Exercise details = Reproduce the top of the data verbatim, through and including the line that contains "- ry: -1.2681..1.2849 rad".

The records =
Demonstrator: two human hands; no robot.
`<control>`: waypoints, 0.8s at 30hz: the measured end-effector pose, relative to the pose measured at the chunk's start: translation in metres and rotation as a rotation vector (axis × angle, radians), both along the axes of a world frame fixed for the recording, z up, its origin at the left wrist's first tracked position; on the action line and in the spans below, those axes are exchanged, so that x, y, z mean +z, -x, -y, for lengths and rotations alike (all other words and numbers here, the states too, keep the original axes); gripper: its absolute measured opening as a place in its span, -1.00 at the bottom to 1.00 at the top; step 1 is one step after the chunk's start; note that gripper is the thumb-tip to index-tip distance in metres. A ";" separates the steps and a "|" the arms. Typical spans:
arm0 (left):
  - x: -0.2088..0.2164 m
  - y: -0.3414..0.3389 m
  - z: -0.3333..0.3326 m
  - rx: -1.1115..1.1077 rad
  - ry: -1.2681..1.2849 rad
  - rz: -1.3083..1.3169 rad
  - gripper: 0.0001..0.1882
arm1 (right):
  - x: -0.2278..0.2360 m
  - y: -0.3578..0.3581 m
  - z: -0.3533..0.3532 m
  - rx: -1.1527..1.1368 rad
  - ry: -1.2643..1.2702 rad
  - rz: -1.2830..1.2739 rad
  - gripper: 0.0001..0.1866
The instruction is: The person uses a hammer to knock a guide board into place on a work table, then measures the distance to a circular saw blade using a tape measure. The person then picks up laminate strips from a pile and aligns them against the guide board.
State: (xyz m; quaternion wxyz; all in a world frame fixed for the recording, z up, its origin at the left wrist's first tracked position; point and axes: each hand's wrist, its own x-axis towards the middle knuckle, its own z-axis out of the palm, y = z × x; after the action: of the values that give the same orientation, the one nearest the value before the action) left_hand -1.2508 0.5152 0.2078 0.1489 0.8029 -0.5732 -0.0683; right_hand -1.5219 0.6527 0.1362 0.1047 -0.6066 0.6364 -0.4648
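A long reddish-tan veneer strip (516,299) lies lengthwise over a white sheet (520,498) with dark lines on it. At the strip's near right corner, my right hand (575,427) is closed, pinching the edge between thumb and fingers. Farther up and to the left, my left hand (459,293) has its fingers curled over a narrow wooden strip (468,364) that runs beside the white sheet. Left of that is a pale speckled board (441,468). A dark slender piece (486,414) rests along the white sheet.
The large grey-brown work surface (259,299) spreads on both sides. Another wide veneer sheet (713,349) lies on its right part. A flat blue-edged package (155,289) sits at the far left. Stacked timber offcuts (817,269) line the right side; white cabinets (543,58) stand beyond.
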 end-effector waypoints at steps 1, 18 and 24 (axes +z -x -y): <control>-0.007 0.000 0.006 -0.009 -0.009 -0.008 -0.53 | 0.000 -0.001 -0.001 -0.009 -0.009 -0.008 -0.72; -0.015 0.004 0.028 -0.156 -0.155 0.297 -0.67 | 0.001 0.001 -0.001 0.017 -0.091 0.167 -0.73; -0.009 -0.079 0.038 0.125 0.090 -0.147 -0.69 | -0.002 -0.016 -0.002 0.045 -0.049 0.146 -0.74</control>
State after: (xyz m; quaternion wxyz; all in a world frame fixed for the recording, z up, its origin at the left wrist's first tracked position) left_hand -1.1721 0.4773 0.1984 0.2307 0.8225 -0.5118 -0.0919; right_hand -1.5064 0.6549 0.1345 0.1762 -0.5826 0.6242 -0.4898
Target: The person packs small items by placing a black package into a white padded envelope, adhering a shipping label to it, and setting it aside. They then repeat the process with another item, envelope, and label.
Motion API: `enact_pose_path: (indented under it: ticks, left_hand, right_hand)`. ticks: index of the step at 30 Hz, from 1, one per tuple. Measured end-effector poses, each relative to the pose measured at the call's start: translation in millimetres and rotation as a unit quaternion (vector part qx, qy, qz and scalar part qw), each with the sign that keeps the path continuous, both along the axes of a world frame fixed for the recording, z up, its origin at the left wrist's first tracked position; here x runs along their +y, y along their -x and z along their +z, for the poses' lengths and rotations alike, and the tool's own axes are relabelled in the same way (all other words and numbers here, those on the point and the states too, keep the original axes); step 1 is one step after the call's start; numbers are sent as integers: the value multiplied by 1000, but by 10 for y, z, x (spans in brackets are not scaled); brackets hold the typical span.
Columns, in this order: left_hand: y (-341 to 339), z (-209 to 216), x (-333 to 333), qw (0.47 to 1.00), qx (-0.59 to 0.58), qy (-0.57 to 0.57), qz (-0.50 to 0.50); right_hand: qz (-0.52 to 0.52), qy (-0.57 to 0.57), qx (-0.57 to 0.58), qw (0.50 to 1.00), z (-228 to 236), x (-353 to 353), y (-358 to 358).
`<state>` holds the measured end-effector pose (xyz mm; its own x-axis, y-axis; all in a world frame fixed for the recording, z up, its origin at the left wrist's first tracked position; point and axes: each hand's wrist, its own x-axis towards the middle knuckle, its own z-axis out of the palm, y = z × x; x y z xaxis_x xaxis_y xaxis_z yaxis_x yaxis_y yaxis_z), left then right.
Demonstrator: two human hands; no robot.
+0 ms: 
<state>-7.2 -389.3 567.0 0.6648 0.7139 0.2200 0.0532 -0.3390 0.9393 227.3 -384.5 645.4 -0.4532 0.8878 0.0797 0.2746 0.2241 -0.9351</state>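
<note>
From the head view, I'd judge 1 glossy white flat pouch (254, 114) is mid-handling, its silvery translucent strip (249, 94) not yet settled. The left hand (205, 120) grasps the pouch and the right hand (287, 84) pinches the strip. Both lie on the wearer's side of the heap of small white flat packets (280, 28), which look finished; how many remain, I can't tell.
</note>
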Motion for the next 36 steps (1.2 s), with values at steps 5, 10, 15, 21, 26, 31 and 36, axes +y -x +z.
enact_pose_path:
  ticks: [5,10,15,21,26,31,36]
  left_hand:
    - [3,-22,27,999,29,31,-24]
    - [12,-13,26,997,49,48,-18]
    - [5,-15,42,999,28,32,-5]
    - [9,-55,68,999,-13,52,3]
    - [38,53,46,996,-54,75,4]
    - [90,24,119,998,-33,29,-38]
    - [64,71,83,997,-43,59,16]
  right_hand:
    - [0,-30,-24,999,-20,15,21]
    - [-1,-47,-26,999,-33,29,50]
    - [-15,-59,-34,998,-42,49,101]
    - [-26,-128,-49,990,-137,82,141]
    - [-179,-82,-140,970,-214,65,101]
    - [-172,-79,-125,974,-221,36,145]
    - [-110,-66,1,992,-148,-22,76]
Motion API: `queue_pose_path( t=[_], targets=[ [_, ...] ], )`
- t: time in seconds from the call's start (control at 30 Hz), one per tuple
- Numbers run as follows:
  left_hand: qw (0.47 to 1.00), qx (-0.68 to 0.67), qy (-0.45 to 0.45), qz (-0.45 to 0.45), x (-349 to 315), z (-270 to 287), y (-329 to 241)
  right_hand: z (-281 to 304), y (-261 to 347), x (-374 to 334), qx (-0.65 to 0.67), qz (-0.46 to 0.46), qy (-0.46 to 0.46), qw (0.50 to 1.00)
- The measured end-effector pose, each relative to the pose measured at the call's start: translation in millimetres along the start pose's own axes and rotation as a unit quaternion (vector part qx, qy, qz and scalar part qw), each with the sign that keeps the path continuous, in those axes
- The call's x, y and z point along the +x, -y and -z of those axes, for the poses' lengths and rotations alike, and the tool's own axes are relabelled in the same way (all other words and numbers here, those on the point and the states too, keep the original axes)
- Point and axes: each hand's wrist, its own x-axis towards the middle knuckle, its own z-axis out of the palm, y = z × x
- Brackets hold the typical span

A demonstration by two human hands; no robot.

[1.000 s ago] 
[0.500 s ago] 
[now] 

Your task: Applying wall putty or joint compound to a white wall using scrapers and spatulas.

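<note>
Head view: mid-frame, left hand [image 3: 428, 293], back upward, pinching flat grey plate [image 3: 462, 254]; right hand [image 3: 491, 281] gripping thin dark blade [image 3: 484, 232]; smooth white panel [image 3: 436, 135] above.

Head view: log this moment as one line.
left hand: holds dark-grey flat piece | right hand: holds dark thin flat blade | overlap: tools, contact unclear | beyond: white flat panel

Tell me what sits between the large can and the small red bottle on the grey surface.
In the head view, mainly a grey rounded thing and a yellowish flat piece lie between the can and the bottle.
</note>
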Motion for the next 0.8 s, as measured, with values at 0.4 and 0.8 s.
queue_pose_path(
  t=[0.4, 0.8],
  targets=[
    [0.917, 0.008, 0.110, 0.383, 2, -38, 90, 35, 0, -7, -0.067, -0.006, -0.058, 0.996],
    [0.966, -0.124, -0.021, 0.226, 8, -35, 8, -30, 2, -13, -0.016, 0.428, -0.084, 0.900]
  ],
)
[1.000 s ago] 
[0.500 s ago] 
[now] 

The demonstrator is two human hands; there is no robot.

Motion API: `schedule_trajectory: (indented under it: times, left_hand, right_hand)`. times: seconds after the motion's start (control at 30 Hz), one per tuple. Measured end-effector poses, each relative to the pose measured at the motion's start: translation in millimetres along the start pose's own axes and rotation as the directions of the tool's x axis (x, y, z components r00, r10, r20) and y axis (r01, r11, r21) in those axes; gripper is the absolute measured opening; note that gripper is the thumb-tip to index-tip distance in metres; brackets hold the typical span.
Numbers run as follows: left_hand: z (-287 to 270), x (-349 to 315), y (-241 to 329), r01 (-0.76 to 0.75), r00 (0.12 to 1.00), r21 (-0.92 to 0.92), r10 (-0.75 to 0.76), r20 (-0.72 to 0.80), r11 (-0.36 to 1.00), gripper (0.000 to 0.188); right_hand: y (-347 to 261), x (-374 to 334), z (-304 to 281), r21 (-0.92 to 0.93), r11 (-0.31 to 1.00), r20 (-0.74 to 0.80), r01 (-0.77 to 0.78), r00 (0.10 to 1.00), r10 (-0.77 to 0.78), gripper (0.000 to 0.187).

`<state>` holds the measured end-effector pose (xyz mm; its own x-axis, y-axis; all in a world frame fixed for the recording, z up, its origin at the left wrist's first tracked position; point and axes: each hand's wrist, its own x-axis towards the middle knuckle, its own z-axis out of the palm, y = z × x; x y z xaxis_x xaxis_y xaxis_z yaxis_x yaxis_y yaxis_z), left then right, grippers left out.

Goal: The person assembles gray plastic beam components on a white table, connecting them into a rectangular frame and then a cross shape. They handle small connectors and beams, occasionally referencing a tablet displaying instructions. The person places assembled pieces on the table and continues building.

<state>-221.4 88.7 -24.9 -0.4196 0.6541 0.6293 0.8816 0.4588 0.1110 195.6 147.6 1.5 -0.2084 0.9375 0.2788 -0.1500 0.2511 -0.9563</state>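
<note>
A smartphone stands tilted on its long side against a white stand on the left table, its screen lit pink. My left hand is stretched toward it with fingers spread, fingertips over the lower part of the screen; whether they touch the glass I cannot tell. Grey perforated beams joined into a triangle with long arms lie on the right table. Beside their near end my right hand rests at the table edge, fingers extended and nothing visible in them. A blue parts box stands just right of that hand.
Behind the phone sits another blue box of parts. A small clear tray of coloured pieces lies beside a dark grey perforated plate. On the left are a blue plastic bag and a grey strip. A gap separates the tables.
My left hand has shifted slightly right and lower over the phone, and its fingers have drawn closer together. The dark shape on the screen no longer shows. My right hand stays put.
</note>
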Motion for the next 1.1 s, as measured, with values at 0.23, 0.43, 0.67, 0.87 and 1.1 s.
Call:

Task output =
Demonstrator: two human hands; no robot.
`<control>`: waypoints, 0.8s at 30hz: the measured end-effector pose, relative to the pose measured at the chunk's start: translation in metres and rotation as a rotation vector (axis × angle, radians), both along the axes of a world frame fixed for the recording, z up, its origin at the left wrist's first tracked position; on the action line and in the spans below, those axes are exchanged, so that x, y, z mean +z, -x, -y, for lengths and rotations alike (all other words and numbers here, the states too, keep the original axes); gripper: its absolute measured opening as a place in its span, -1.00 at the bottom to 1.00 at the top; step 1 is one step after the chunk's start; note that gripper is the thumb-tip to index-tip distance in metres. A ";" separates the steps and a "|" the arms. Typical spans:
arm0 (left):
  - x: -0.2088..0.2164 m
  - y: -0.3414..0.3389 m
  - z: -0.3333..0.3326 m
  - rx: -1.1115..1.1077 rad
  - ry: -1.2681..1.2849 rad

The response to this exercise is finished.